I crawled back to the entrance and sunlight and was very happy to stand up and stretch my back.
Later, I told Marianne about the mysterious room I had discovered underground, and immediately she wanted to see it. Moments later, we left the sunny day, entering the crawl space entrance and the dusty underbelly of the house.
We edged toward the area and figured out a route that would not be blocked by pipes. The bottom of the cellar slowly became visible as I got closer with the light, and finally I was able to see that it was about five feet deep. I crawled over the edge and jumped down. Marianne followed. In the cellar, we were able to stand with no problem, and thus were able to examine it at leisure. It was not large, maybe ten feet across. An old wooden staircase led up to where the office now was. A light switch was mounted to a beam and the old wire led to a fixture hanging from the ceiling, complete with an old bulb. And the pictures -- It was now possible to look at them closely. When touching them, it was plain to see how old and fragile they were. The coolness of the ground had preserved them, but they were still ready to turn to dust.

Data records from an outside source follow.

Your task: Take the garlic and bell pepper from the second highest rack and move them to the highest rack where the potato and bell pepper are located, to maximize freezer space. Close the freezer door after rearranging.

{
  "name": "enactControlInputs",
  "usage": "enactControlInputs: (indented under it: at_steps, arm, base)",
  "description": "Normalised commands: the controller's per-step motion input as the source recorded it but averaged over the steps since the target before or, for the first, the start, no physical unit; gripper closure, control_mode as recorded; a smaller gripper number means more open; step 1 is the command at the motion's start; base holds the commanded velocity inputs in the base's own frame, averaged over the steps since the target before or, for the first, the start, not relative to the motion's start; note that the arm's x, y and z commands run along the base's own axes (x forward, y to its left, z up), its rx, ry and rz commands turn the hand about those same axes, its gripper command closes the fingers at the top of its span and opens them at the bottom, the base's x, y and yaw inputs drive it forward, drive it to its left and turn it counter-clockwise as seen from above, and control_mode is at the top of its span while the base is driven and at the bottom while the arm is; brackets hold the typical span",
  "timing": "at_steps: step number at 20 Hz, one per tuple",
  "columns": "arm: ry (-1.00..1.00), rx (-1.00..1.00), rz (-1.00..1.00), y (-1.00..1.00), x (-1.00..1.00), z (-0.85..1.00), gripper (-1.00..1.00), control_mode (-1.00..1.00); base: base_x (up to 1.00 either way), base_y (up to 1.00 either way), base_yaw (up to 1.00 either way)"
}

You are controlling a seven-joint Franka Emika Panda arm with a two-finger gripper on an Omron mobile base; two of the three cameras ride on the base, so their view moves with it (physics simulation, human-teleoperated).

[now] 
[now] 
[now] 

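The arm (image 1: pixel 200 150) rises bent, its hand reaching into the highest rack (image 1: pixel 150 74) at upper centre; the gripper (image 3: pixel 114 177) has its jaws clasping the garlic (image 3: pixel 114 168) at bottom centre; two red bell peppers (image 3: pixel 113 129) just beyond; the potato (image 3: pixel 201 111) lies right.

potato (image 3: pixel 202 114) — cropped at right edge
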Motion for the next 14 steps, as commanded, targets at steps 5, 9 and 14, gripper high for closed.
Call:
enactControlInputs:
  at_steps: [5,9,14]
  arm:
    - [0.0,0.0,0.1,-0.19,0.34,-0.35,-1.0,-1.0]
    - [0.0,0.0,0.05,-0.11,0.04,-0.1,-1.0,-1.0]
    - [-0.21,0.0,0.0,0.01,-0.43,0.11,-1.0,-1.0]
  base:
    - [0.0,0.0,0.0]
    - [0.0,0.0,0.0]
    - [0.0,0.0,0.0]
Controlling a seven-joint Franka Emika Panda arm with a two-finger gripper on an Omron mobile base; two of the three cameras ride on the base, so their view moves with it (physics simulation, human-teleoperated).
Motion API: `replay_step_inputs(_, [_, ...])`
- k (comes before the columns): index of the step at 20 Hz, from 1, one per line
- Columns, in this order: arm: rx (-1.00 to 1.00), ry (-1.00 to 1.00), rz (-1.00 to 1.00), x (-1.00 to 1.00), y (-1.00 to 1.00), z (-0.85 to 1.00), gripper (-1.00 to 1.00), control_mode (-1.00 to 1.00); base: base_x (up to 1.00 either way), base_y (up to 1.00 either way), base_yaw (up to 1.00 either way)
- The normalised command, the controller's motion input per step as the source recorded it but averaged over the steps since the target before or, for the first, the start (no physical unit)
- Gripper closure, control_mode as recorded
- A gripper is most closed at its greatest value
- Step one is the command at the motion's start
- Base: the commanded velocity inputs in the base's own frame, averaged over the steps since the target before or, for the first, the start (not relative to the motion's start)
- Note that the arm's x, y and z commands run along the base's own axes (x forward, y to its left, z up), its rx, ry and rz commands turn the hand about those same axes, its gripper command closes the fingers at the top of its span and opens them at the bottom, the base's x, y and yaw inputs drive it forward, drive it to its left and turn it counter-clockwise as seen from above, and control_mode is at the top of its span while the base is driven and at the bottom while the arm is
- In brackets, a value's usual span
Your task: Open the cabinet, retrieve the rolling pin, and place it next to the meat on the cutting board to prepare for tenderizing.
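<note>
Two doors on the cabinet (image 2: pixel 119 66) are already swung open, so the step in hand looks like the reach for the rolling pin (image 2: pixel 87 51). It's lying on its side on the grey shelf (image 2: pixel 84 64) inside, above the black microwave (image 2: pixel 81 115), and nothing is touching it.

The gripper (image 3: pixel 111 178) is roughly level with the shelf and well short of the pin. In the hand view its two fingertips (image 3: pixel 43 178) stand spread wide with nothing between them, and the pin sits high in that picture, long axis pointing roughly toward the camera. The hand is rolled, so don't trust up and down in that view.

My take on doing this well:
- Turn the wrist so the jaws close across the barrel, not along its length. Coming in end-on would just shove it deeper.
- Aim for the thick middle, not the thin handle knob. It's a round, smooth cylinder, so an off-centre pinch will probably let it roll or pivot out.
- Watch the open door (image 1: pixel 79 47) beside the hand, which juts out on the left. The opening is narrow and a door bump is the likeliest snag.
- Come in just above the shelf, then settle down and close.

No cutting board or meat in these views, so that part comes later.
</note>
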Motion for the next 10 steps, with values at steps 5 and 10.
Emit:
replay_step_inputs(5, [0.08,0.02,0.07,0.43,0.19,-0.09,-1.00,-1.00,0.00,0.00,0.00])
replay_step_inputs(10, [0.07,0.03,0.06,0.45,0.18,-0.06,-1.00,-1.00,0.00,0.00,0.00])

Some had fallen from the wall to the floor, which we gingerly picked up. After studying the space for a while, the dusty air started to get to us. We climbed up the ledge and then began the crawl back, following the extension cable as our return path to fresh air and sunlight.
With us, came the pictures that had fallen to the floor. We left the rest below for someone in the future to discover. I think we’re going to frame them. It’ll make for fun conversation. In the meantime – here they are.
It is interesting. Even though this house is new on the surface – recently redone, it has already exhibited a more interesting past then the one in which we made a ghost story.
Sometime, I’ll tell you the story of the devil-dog statue I found when I was in high school.
Now, I must unpack some more boxes, or perhaps try to clear some more brush out of the backyard.